What you will do ▸ Please output the data exactly, minus pictures.

***** Source material *****

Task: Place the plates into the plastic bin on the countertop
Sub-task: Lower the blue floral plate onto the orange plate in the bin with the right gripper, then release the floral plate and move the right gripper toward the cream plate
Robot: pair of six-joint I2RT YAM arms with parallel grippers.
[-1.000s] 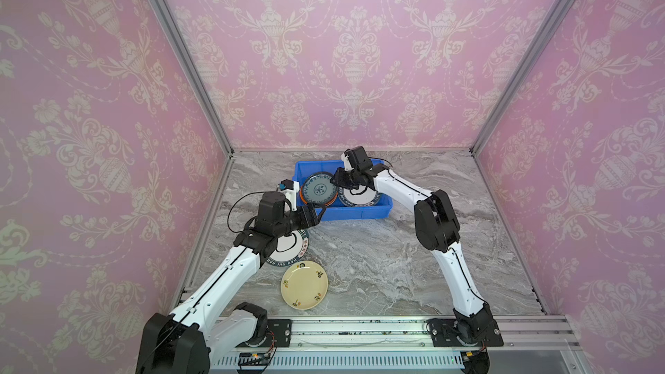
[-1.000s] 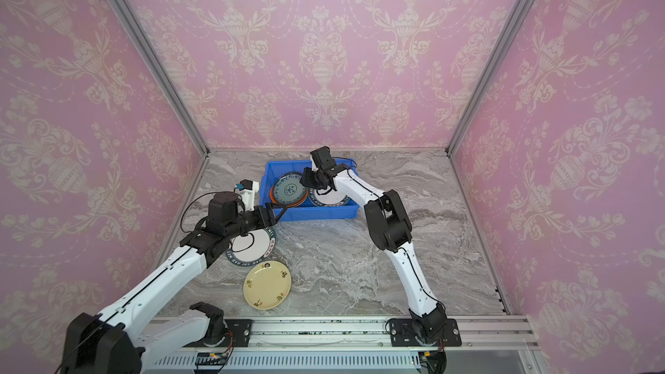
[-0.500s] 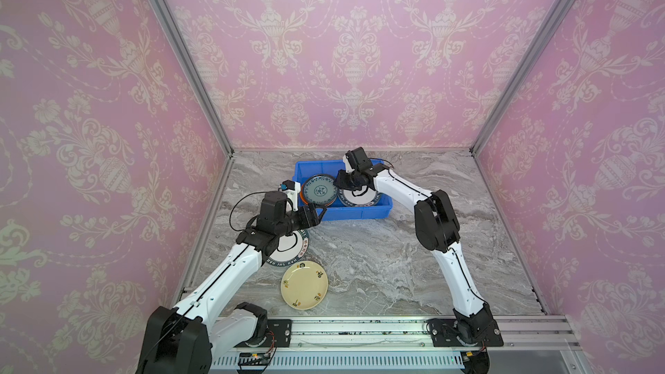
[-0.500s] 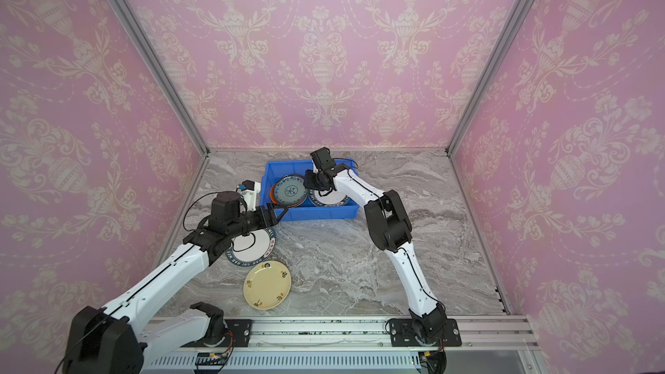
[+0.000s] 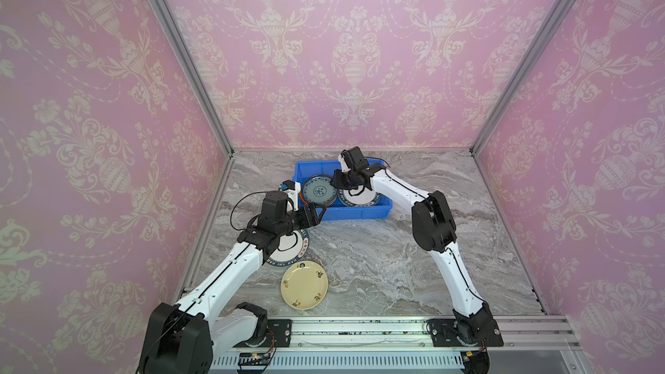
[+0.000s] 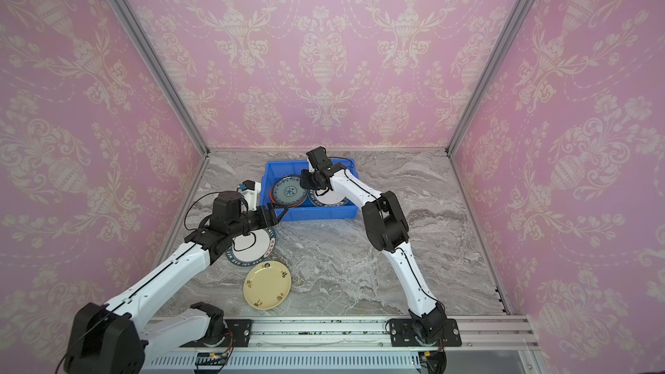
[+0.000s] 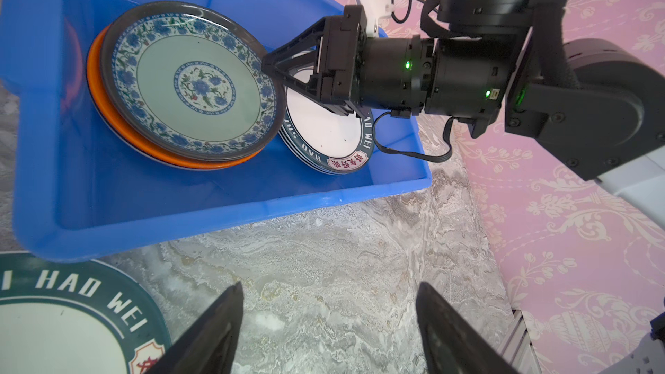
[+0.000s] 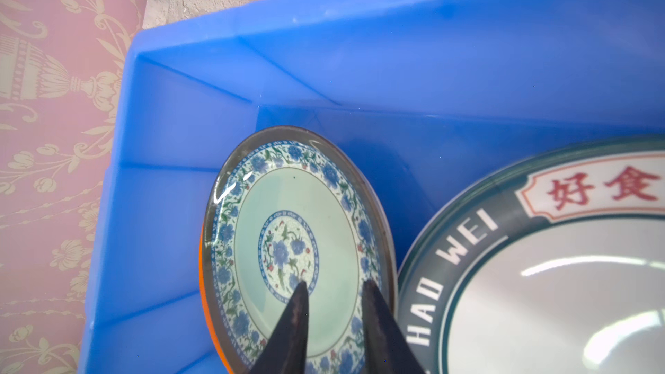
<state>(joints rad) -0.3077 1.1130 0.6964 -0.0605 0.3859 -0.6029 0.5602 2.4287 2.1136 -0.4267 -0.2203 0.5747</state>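
Note:
The blue plastic bin (image 5: 360,215) (image 6: 324,214) stands at the back of the countertop (image 5: 360,264). Inside it a teal patterned plate (image 5: 318,190) (image 7: 194,88) (image 8: 288,210) lies tilted on an orange plate (image 7: 108,116), beside a white lettered plate (image 5: 360,197) (image 7: 324,131). My right gripper (image 5: 334,185) (image 7: 268,64) (image 8: 334,284) hovers over the teal plate's inner edge, its jaws a narrow gap apart with nothing between them. My left gripper (image 5: 316,215) (image 7: 329,286) stands wide open and empty above bare countertop in front of the bin. Another white lettered plate (image 5: 288,250) (image 7: 54,329) and a cream plate (image 5: 304,284) (image 6: 267,284) lie on the countertop.
Pink patterned walls enclose the countertop on three sides. A metal rail (image 5: 360,329) carrying both arm bases runs along the front edge. My left arm passes over the lettered plate on the countertop.
The right gripper's jaws have narrowed slightly over the teal plate. The left gripper has edged a little toward the bin's front. The plates have not visibly moved.

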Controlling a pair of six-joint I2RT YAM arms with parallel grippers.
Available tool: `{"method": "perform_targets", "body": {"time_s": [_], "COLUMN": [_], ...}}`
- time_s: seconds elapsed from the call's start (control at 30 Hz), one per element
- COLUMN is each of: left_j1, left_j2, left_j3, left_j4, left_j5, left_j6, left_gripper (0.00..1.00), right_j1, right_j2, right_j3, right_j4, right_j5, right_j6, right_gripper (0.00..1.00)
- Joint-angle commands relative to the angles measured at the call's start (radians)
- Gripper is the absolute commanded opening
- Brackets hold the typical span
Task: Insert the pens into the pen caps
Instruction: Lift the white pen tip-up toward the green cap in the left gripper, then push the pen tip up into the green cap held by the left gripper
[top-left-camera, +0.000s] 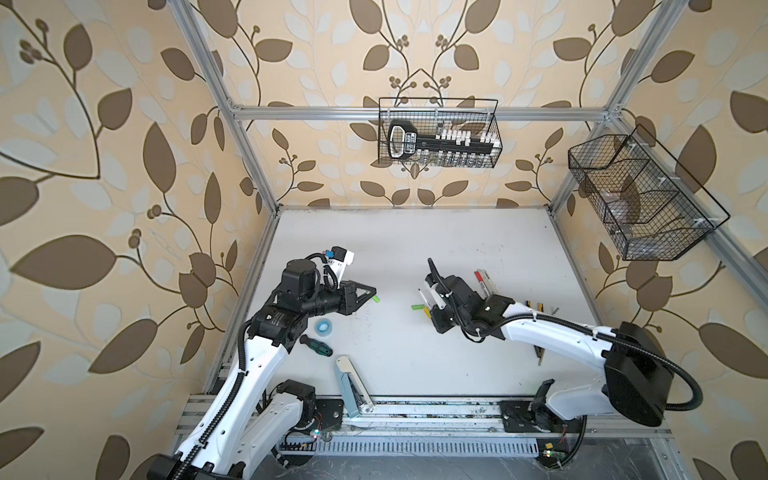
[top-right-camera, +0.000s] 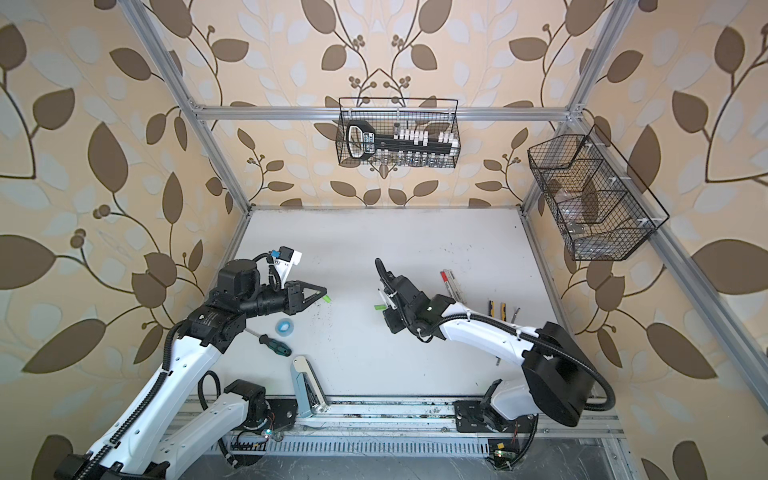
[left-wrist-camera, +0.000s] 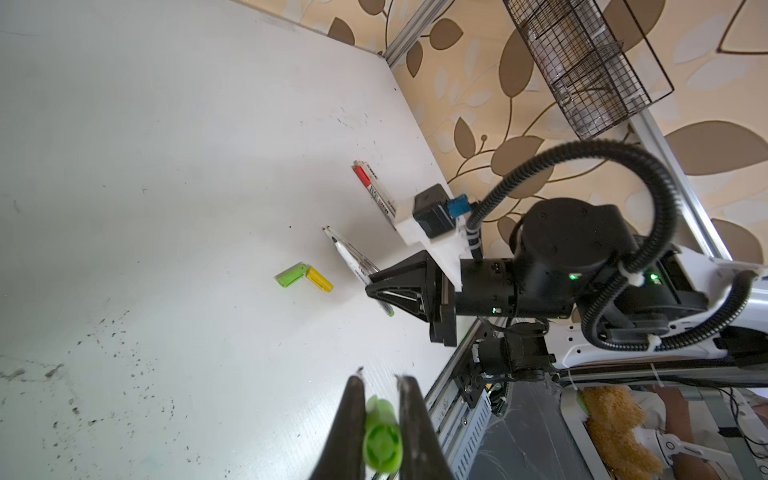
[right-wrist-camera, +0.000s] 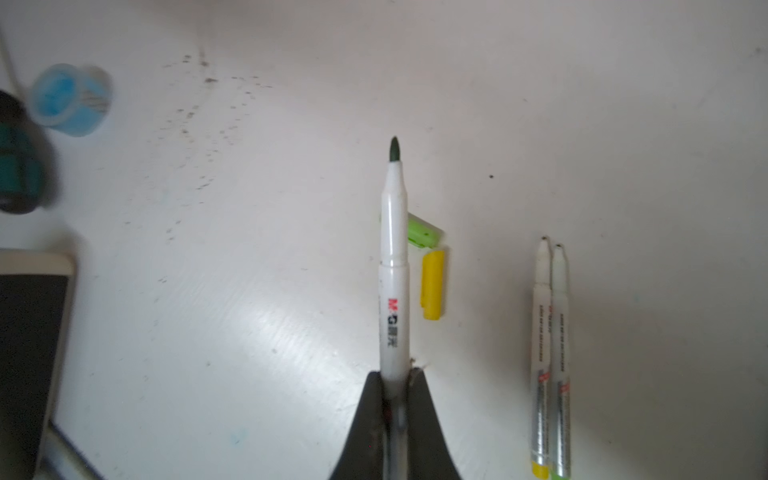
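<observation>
One pen (right-wrist-camera: 392, 270), seemingly green-tipped, in right gripper (right-wrist-camera: 397, 376)

We find soft, even light in both top views; the white table (top-left-camera: 415, 249) reads bright, shadows faint. Wide-angle stretch distorts the wallpaper (top-left-camera: 83, 208) towards the edges. In the right wrist view a broad sheen lies on the table beside the pen (right-wrist-camera: 392, 249), which is sharp; the blue roll (right-wrist-camera: 70, 99) and screwdriver handle (right-wrist-camera: 18, 166) are smeared. In the left wrist view the green cap (left-wrist-camera: 382, 440) is soft, close to the lens.
</observation>
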Motion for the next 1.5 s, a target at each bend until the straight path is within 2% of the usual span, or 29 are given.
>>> {"method": "perform_targets", "body": {"time_s": [0.0, 0.17, 0.33, 0.83, 1.47], "left_j1": [0.012, 0.012, 0.012, 0.009, 0.008], "left_j2": [0.003, -0.001, 0.006, 0.041, 0.060], "left_j3": [0.015, 0.001, 0.000, -0.021, -0.006], "left_j4": [0.068, 0.107, 0.121, 0.204, 0.137], "left_j5": [0.087, 0.139, 0.179, 0.297, 0.242], "left_j6": [-0.022, -0.043, -0.046, -0.100, -0.052], "left_gripper": [0.00, 0.00, 0.00, 0.00, 0.00], "right_j1": [0.095, 0.212, 0.263, 0.268, 0.269], "right_j2": [-0.059, -0.123, -0.173, -0.249, -0.261], "right_j3": [-0.050, -0.086, -0.110, -0.123, -0.111], "right_j4": [0.117, 0.226, 0.277, 0.288, 0.288], "right_j5": [-0.053, -0.057, -0.013, 0.003, 0.007], "right_j6": [-0.076, -0.095, -0.102, -0.116, -0.121], "right_gripper": [0.03, 0.03, 0.03, 0.04, 0.04]}}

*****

Result ▸
Task: Place the plates into the plastic bin on the countertop
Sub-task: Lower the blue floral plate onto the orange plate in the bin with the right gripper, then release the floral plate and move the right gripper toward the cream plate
Robot: pair of six-joint I2RT YAM arms with parallel grippers.
[-1.000s] 
[-1.000s] 
[-0.500s] 
[-0.500s] 
[+0.000s] 
[+0.000s] 
[+0.000s] 
[+0.000s] 
<state>(joints rad) -0.3077 1.1130 0.6964 -0.0605 0.3859 -0.6029 0.5602 2.4287 2.1136 -0.4267 -0.2203 0.5747</state>
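Note:
The blue plastic bin (image 5: 360,215) (image 6: 324,214) stands at the back of the countertop (image 5: 360,264). Inside it a teal patterned plate (image 5: 318,190) (image 7: 194,88) (image 8: 288,210) lies tilted on an orange plate (image 7: 108,116), beside a white lettered plate (image 5: 360,197) (image 7: 324,131). My right gripper (image 5: 334,185) (image 7: 268,64) (image 8: 334,284) hovers over the teal plate's inner edge, its jaws a narrow gap apart with nothing between them. My left gripper (image 5: 316,215) (image 7: 329,286) stands wide open and empty above bare countertop in front of the bin. Another white lettered plate (image 5: 288,250) (image 7: 54,329) and a cream plate (image 5: 304,284) (image 6: 267,284) lie on the countertop.
Pink patterned walls enclose the countertop on three sides. A metal rail (image 5: 360,329) carrying both arm bases runs along the front edge. My left arm passes over the lettered plate on the countertop.
The right gripper's jaws have narrowed slightly over the teal plate. The left gripper has edged a little toward the bin's front. The plates have not visibly moved.
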
Controlling a pair of six-joint I2RT YAM arms with parallel grippers.
Available tool: `{"method": "perform_targets", "body": {"time_s": [_], "COLUMN": [_], ...}}`
- time_s: seconds elapsed from the call's start (control at 30 Hz), one per element
- COLUMN is each of: left_j1, left_j2, left_j3, left_j4, left_j5, left_j6, left_gripper (0.00..1.00), right_j1, right_j2, right_j3, right_j4, right_j5, right_j6, right_gripper (0.00..1.00)
- Joint-angle commands relative to the angles measured at the call's start (radians)
- Gripper is the absolute commanded opening
- Brackets hold the typical span
Task: Insert the pens into the pen caps
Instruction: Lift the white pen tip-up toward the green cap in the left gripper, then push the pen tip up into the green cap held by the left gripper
[top-left-camera, +0.000s] 
[top-right-camera, +0.000s] 
[left-wrist-camera, +0.000s] 
[right-wrist-camera, +0.000s] 
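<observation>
One pen (right-wrist-camera: 392, 270), seemingly green-tipped, in right gripper (right-wrist-camera: 397, 376)

We find soft, even light in both top views; the white table (top-left-camera: 415, 249) reads bright, shadows faint. Wide-angle stretch distorts the wallpaper (top-left-camera: 83, 208) towards the edges. In the right wrist view a broad sheen lies on the table beside the pen (right-wrist-camera: 392, 249), which is sharp; the blue roll (right-wrist-camera: 70, 99) and screwdriver handle (right-wrist-camera: 18, 166) are smeared. In the left wrist view the green cap (left-wrist-camera: 382, 440) is soft, close to the lens.
</observation>
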Motion for the next 1.5 s, a target at each bend until the straight path is within 2% of the usual span, or 29 are given.
>>> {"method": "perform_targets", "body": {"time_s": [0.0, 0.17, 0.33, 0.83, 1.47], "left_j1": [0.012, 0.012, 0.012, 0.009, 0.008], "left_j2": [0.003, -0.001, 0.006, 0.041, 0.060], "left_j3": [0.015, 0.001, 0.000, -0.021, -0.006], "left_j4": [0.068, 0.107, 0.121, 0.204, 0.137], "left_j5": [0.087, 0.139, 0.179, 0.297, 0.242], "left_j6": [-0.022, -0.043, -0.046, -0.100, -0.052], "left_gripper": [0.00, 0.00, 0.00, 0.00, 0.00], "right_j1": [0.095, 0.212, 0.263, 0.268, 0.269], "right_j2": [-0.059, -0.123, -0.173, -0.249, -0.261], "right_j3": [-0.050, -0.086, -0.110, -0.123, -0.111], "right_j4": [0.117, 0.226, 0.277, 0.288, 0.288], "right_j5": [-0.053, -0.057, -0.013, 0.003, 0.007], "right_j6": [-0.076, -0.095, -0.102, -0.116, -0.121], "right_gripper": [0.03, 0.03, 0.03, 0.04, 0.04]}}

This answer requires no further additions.